Jean-Christophe Ruffin était à l’Armitière mercredi 23 mai à 18h et malgré la chaleur, la petite salle de la librairie était comble. Le médecin, historien, écrivain, académicien, ancien président d’Action contre la faim, ambassadeur de France au Sénégal et au Gambie de 2007 à 2010 attise la curiosité du public. Tous attendent d’en savoir plus sur son nouveau roman « Le Grand Coeur ». Un titre qui va à merveille à l’auteur qui a passé plus de 20 ans de sa vie à travailler pour des Organisation Non Gouvernementale au Nicaragua, en Afghanistan, en Philippine, au Rwanda et dans les Balkans.

La rencontre débute par une présentation de l’auteur et de ses précédent ouvrages comme L’Abyssin, Globalia ou Rouge Brésil puis s’enchaîne sur le résumé de son nouveau roman « Le Grand Coeur ». Un résumé bien mystérieux. Pour en savoir un peu plus, retour sur cette rencontre avec ses réponses aux questions des libraires de l’Armitière.

Qui est donc le personnage principal du roman, pourquoi s’être intéressé à lui ?

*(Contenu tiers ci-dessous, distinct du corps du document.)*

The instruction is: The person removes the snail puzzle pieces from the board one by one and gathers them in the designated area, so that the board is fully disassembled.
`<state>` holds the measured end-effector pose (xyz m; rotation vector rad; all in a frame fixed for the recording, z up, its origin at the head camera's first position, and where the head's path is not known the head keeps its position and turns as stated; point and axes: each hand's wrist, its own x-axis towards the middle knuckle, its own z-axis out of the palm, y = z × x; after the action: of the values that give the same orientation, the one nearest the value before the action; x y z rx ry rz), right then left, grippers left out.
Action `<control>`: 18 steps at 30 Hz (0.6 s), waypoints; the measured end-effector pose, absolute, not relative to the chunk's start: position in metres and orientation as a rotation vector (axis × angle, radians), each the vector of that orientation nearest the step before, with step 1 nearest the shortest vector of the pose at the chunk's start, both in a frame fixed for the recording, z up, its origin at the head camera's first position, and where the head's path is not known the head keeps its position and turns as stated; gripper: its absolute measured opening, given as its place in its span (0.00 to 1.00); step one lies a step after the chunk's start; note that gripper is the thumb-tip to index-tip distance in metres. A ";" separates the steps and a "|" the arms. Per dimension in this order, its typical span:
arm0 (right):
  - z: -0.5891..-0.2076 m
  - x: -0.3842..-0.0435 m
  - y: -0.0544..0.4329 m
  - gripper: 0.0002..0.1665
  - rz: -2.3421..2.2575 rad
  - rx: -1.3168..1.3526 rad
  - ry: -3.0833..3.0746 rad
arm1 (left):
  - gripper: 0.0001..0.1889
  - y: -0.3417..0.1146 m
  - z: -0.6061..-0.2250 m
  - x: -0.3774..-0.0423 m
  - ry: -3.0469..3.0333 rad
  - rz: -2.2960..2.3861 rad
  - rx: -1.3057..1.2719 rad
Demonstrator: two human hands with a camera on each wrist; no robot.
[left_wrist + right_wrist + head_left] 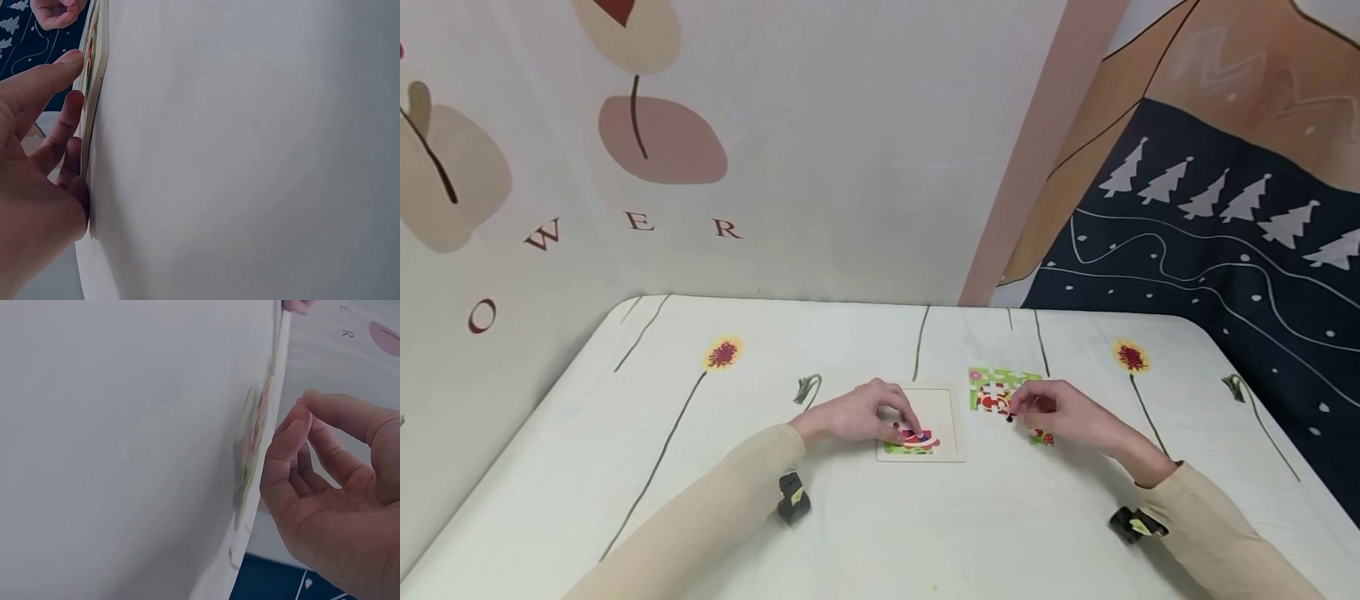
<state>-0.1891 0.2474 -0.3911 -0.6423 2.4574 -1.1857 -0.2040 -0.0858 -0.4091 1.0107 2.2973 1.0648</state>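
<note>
Near the middle of the table lies a square puzzle tray (936, 408) with a pale wooden rim. Joined picture pieces (910, 450), red, blue, white and green, fill part of its lower left. My left hand (868, 412) rests over the tray's left side, fingertips touching those pieces. In the left wrist view, some fingers rest along the tray's edge. My right hand (1060, 412) is bent over the loose puzzle pieces (988, 379) right of the tray. Its thumb and index tips meet in the right wrist view (331, 462); whether a piece is between them is hidden.
A small loose piece with red and green (1045, 437) lies below the right hand. The white tablecloth (700, 483) has printed flowers, and its far edge meets a hanging printed cloth (850, 208). Dark cloth with white trees (1210, 217) hangs at the right.
</note>
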 end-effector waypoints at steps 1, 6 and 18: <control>-0.391 -0.189 0.244 0.06 -1.197 -0.646 2.444 | 0.11 -0.087 -0.409 -0.204 2.302 1.077 1.004; -0.388 -0.190 0.227 0.07 -1.242 -0.654 2.373 | 0.11 -0.096 -0.406 -0.204 2.334 1.132 0.926; -0.394 -0.194 0.196 0.08 -1.307 -0.785 2.259 | 0.11 -0.105 -0.410 -0.209 2.325 1.074 0.985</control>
<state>-0.1940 0.1960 -0.3944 -0.7852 2.2589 -1.3072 -0.2093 -0.1054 -0.4098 0.9845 2.3247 1.0742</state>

Le personnage principal de mon roman, Jacques Coeur est un personnage qui m’a toujours accompagné depuis ma naissance à Bourges en 1952. Je passais souvent devant sa maison étant petit. Un peu plus loin, il y avait aussi son Palais, qui m’a beaucoup interpellé car on peut apercevoir à la fenêtre deux personnages sculptés en grandeur nature. C’est frappant pour un enfant de passer devant un monument du moyen âge qui est comme habité. Quand je suis revenu de mes trois années passées au Sénégal, j’ai senti une sorte d’appel, une proximité avec ce personnage et l’envie de raconter sa vie tout simplement.

Au départ je voulais faire une courte biographie de ce personnage et puis finalement, ça s’est terminé par un gros roman. La vie de Jacques Coeur est tellement riche et si on veut être fidèle à son histoire, on se retrouve avec 500 pages avant d’avoir eu le temps de dire « ouf ».

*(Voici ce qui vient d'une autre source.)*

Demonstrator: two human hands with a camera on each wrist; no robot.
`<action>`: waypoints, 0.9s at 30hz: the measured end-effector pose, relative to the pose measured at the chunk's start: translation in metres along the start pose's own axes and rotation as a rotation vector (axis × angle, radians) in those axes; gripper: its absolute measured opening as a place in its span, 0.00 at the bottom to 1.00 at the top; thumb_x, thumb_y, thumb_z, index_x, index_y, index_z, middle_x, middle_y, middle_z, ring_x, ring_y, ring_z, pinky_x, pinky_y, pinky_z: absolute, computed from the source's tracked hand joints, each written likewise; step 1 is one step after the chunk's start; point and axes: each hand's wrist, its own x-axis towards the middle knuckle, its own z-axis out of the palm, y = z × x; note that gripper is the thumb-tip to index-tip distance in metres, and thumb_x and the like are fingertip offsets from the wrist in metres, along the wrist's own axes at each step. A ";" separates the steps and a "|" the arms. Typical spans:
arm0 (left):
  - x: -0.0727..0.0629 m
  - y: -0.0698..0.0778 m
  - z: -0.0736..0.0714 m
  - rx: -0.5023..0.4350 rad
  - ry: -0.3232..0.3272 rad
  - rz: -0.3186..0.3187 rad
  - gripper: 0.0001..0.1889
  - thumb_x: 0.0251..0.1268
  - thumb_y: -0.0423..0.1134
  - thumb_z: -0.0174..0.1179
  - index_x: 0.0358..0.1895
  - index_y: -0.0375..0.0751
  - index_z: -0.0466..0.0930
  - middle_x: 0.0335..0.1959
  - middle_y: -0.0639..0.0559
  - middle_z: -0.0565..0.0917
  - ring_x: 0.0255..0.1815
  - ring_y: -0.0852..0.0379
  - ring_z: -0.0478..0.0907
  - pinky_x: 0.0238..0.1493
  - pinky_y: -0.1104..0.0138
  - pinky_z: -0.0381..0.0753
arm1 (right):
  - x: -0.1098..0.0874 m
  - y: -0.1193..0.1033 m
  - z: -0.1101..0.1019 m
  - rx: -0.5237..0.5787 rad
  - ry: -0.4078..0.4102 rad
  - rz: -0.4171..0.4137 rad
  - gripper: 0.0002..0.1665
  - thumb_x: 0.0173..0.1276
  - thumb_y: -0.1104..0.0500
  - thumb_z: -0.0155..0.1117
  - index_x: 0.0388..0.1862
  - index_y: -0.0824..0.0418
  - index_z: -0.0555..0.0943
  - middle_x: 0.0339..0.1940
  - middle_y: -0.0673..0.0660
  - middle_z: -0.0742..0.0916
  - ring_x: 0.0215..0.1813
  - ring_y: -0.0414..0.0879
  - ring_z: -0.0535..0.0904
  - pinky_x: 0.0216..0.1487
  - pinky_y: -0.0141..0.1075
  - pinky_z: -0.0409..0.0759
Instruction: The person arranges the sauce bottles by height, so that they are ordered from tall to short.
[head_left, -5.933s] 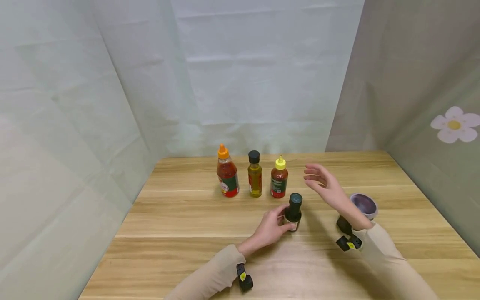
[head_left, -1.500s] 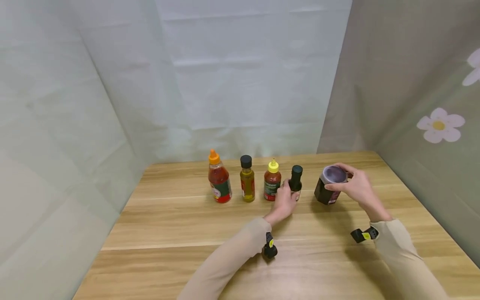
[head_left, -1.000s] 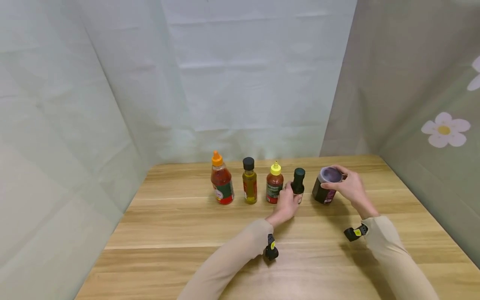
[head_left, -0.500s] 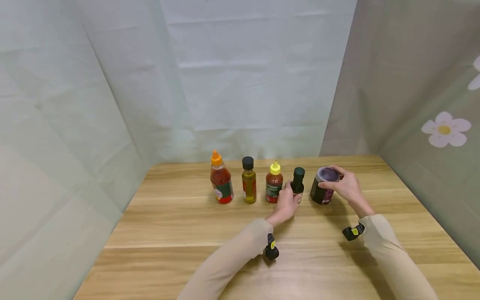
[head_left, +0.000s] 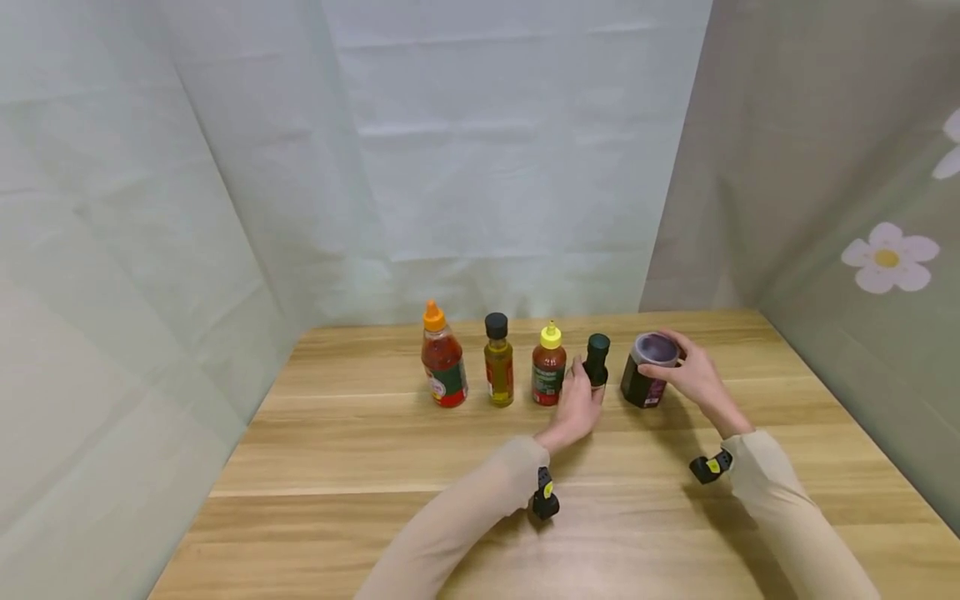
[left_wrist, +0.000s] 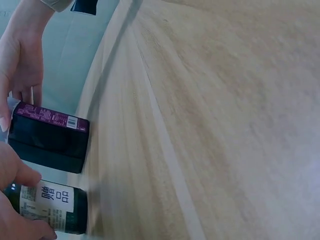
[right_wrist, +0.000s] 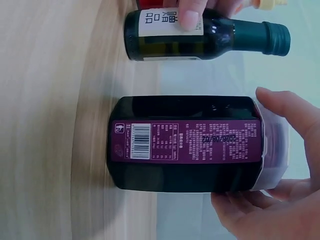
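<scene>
My left hand (head_left: 576,407) holds a small dark green glass bottle (head_left: 597,360) low on its body, from its left side. In the right wrist view a fingertip presses on the white label of that bottle (right_wrist: 165,35). My right hand (head_left: 696,375) grips a dark jar (head_left: 641,390) near its translucent lid (right_wrist: 272,145), thumb and fingers on opposite sides. A purple label (right_wrist: 185,140) with a barcode runs along the jar. Both bottle and jar stand upright, side by side with a narrow gap.
Left of the green bottle, a row holds a yellow-capped red sauce bottle (head_left: 549,371), a black-capped oil bottle (head_left: 498,367) and an orange-capped red sauce bottle (head_left: 444,367). They stand on a wooden table (head_left: 360,467) with pale cloth (head_left: 510,167) behind.
Since the oldest frame, my left hand has brought the green bottle back into the row. My right hand, empty then, has gripped the jar and moved it leftward. Lately both hands are nearly still.
</scene>
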 end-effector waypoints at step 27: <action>-0.041 -0.008 -0.112 0.014 -0.283 0.227 0.24 0.73 0.45 0.53 0.66 0.36 0.69 0.64 0.42 0.77 0.56 0.50 0.79 0.62 0.61 0.78 | -0.028 0.010 -0.036 -0.211 0.083 -0.432 0.32 0.77 0.59 0.48 0.74 0.72 0.54 0.68 0.80 0.64 0.65 0.76 0.59 0.59 0.70 0.61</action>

Même si votre roman « Le Grand Coeur » est un roman d’ordre historique, pouvez-vous nous dire en quoi est-il également contemporain ?

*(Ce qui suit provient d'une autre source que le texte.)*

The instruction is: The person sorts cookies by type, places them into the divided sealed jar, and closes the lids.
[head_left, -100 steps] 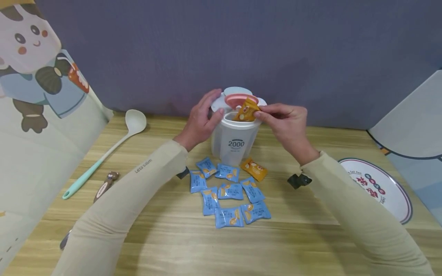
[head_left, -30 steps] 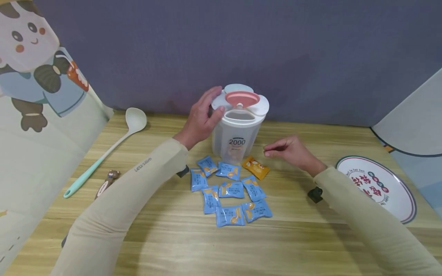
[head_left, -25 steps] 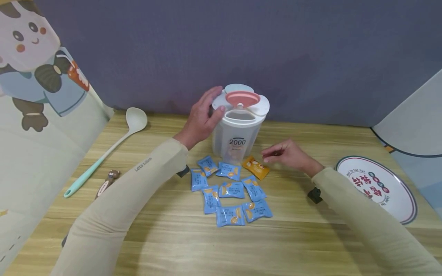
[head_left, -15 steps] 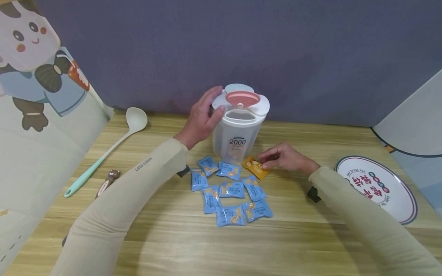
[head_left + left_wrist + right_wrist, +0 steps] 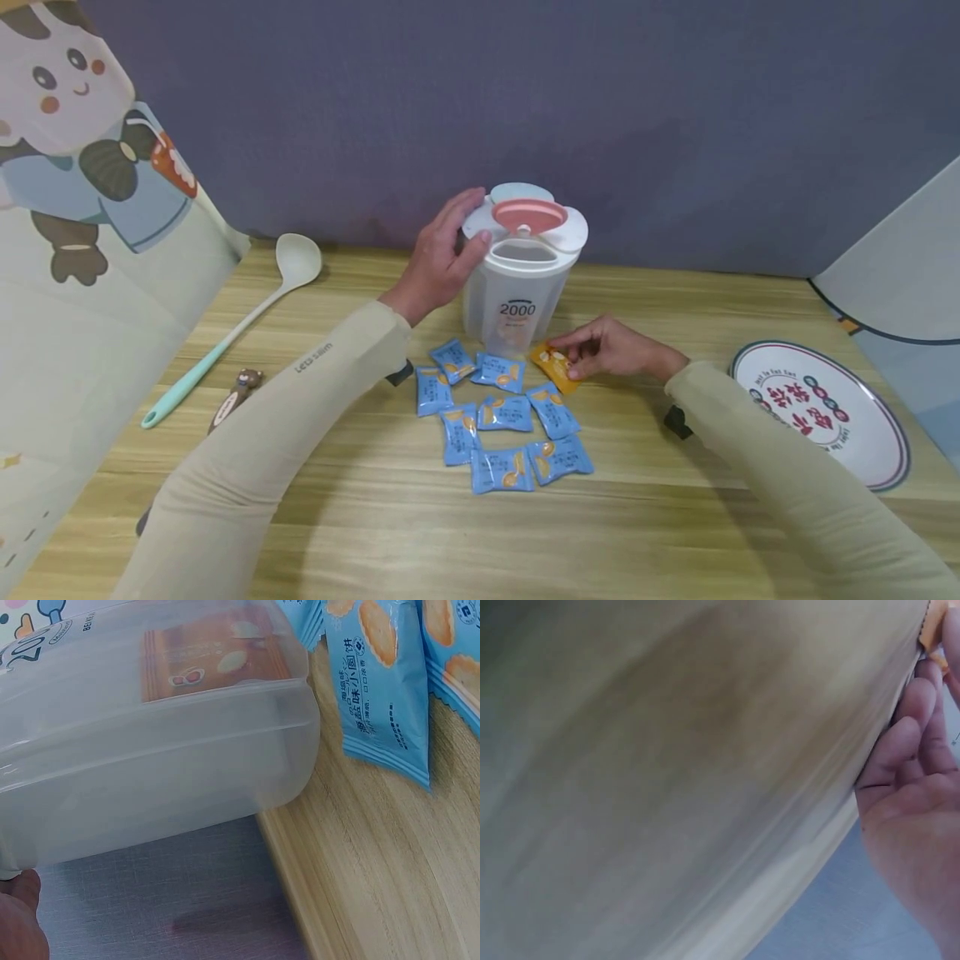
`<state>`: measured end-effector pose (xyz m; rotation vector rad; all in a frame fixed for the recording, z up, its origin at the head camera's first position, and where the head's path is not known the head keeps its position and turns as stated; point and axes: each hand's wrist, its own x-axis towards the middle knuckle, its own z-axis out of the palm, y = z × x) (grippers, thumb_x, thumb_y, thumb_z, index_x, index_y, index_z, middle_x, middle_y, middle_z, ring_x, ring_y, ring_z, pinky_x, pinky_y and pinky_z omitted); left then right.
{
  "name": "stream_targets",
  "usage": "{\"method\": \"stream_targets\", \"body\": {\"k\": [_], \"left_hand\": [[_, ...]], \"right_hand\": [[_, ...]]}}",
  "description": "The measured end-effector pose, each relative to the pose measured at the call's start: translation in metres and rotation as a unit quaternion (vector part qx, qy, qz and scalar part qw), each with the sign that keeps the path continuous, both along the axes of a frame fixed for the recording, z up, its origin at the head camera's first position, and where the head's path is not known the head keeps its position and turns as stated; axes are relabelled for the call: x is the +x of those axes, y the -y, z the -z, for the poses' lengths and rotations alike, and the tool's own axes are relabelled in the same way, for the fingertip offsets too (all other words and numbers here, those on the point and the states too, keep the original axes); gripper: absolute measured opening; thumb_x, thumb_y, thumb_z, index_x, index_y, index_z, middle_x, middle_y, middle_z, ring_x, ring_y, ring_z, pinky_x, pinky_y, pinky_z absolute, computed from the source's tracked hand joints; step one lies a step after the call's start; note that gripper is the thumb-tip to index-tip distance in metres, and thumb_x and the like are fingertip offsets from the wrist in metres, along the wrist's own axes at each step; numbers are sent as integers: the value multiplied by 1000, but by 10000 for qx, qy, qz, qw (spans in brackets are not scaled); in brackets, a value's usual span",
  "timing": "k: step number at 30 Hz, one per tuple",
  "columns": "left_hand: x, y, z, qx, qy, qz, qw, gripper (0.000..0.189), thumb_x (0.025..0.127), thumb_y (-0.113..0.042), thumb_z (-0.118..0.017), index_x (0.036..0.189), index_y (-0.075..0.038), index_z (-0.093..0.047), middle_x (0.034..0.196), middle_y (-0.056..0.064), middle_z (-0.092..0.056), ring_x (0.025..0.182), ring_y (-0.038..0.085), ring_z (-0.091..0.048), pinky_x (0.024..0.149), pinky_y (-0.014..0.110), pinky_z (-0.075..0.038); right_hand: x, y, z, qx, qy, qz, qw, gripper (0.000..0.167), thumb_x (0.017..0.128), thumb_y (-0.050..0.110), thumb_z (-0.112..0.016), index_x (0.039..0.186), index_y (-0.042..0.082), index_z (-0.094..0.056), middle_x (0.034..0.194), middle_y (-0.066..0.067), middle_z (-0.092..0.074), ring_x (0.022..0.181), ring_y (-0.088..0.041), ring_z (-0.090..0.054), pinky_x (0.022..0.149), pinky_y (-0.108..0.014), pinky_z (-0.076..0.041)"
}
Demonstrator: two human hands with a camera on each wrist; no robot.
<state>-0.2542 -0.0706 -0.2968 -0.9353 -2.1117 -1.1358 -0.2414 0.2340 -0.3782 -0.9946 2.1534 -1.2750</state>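
A translucent white storage container marked 2000 stands at the back, its small pink lid flap raised from the opening. My left hand holds its lid at the left side, thumb at the front. Through its wall in the left wrist view shows an orange snack packet. Another orange snack packet lies on the table beside the container's base, and my right hand pinches its right edge between thumb and fingers. In the right wrist view only a corner of this packet shows past the fingers.
Several blue snack packets lie in front of the container. To the left are a ladle and a brown bear-topped handle, partly under the left sleeve. A white oval plate lies at the right, and a grey-blue wall rises behind.
One orange packet, earlier in my right hand at the opening, is now inside the container. My right hand has come down to the other orange packet and taken hold of it. The left hand stays put.
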Motion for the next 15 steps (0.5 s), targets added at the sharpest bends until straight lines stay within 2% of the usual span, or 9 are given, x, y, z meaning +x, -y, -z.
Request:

Je n’aime pas trop le mot « historique » car je pense que le talent littéraire c’est de savoir transformer le passé en présent, c’est à dire faire en sorte que l’on vive avec le personnage. Dès lors que c’est un roman, on est plus dans la passé mais dans le présent. En plus, je ne sais pas à partir de quel moment on peut qualifier un roman d’historique. Est-ce que c’est quelque chose qui s’est passé il y a 15 jours, plusieurs mois, des années ?

Quand j’ai commencé à écrire le roman, je me suis appuyé sur des sources historiques mais elles sont trop idéales car précises, on apprend beaucoup de chose. Moi, ce qui m’intéresse ce sont les trous qui existent dans ces écrits. Par exemple, il y a des incertitudes concernant la date de naissance de Jacques Coeur. On ne sait pas non plus à quoi il ressemble physiquement. C’est avec ces incertitudes que le romancier peut faire travailler son imagination et que le personnage peut acquérir sa dimension contemporaine.

Le portrait du Moyen Âge dépeint dans le roman, n’a rien avoir avec le portrait obscur qu’on a l’habitude de nous présenter. D’aillleurs, vous décrivez Jacques Coeur comme un personnage qui va jusqu’au bout de ses rêves. Pouvez-vous nous en dire plus ?

Jacques Coeur est un personnage qui a contribué à faire naître une époque nouvelle et à faire glisser la France vers la Renaissance. Il y en effet une dimension noire attribuée au Moyen Age en France du fait des épidémies, des pillages, des guerres. Cependant, bien que Jacques Coeur ait vu le jour dans cette période, il a déjà en lui l’idée qu’un autre monde est possible.

Avant 30 ans, Jacques Coeur va vivre une existence normale. Puis, il va se mettre à tricher un peu sur les monnaies et va se retrouver en prison. Il y reste suffisamment longtemps pour ne pas voir passer Jeanne d’Arc. A sa sortie de prison, il se sent un peu atteint dans son honneur parce que c’est un fils d’artisan qui a toujours été respectable, qui a toujours pris soin de préserver sa réputation. Il va donc décider de prendre un peu de recul et de partir. Par hasard, il prend un bâteau à Montpellier pour aller en Orient et se retrouve à Damas, en Syrie. Il va découvrir un nouveau monde et c’est à ce moment là, que le roman s’écarte de la noirceur du Moyen Age…

Pour en savoir plus sur ce nouveau roman de Jean-Christophe Ruffin, vous savez ce qu’il vous reste à faire.